§ **Task item**
The copy you return should hold only the lines from the top of the data below through the line with "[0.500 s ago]", each duplicated exactly and with no pictures.

§ **Provided material**

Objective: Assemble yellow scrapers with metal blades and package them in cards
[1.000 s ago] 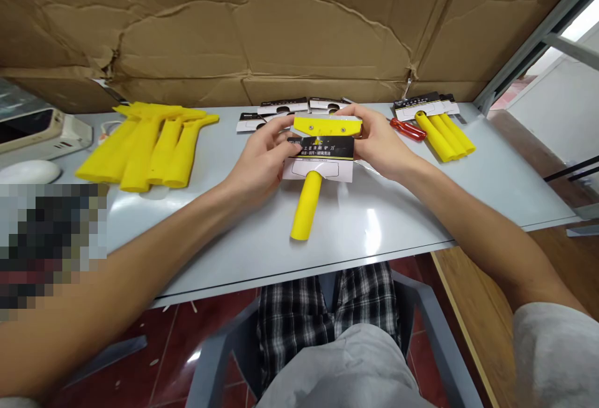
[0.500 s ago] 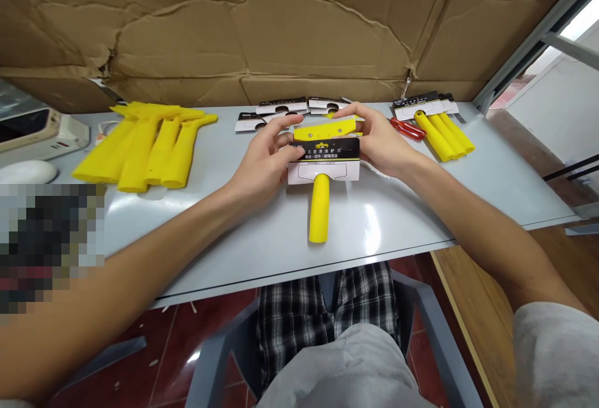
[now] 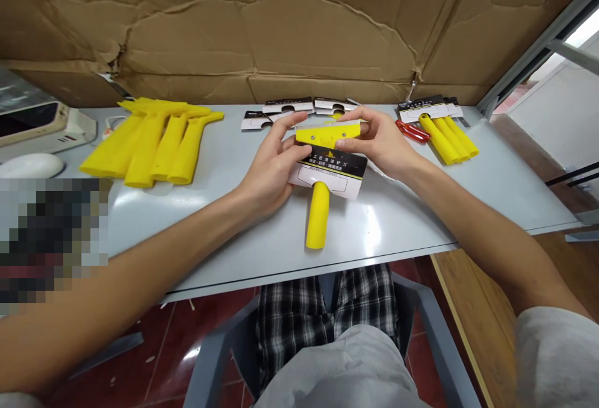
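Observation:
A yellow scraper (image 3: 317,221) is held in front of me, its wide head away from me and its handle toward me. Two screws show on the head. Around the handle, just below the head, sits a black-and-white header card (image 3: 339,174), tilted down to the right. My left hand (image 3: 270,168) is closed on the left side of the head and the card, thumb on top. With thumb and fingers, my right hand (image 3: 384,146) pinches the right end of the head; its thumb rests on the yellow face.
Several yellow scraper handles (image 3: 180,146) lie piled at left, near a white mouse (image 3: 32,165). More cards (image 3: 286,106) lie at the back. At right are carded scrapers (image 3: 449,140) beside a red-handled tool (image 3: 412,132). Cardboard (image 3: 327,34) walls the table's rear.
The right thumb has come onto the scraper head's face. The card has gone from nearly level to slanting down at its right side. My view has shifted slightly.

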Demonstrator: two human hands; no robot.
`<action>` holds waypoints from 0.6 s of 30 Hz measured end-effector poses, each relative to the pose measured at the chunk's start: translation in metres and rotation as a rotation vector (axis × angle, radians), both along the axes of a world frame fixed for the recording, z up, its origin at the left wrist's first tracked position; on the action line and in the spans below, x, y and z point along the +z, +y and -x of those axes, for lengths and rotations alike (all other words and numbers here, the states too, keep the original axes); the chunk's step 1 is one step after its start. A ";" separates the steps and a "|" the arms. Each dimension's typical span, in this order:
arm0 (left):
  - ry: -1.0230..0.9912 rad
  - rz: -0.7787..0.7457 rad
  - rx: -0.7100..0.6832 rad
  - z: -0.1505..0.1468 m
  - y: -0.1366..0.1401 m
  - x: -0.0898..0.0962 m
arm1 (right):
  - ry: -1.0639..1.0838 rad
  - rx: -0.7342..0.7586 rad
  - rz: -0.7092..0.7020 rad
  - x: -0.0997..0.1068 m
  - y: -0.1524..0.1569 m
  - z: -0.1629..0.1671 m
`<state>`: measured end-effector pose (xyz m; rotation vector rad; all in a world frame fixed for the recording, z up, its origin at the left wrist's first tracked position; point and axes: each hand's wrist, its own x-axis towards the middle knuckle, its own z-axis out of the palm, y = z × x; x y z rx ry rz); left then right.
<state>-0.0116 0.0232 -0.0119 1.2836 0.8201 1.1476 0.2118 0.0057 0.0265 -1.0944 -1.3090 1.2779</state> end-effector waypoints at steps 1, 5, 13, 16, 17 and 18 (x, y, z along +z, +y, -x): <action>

§ **Solution to this task**
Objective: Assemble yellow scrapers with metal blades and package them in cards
[1.000 s ago] 
[0.500 s ago] 

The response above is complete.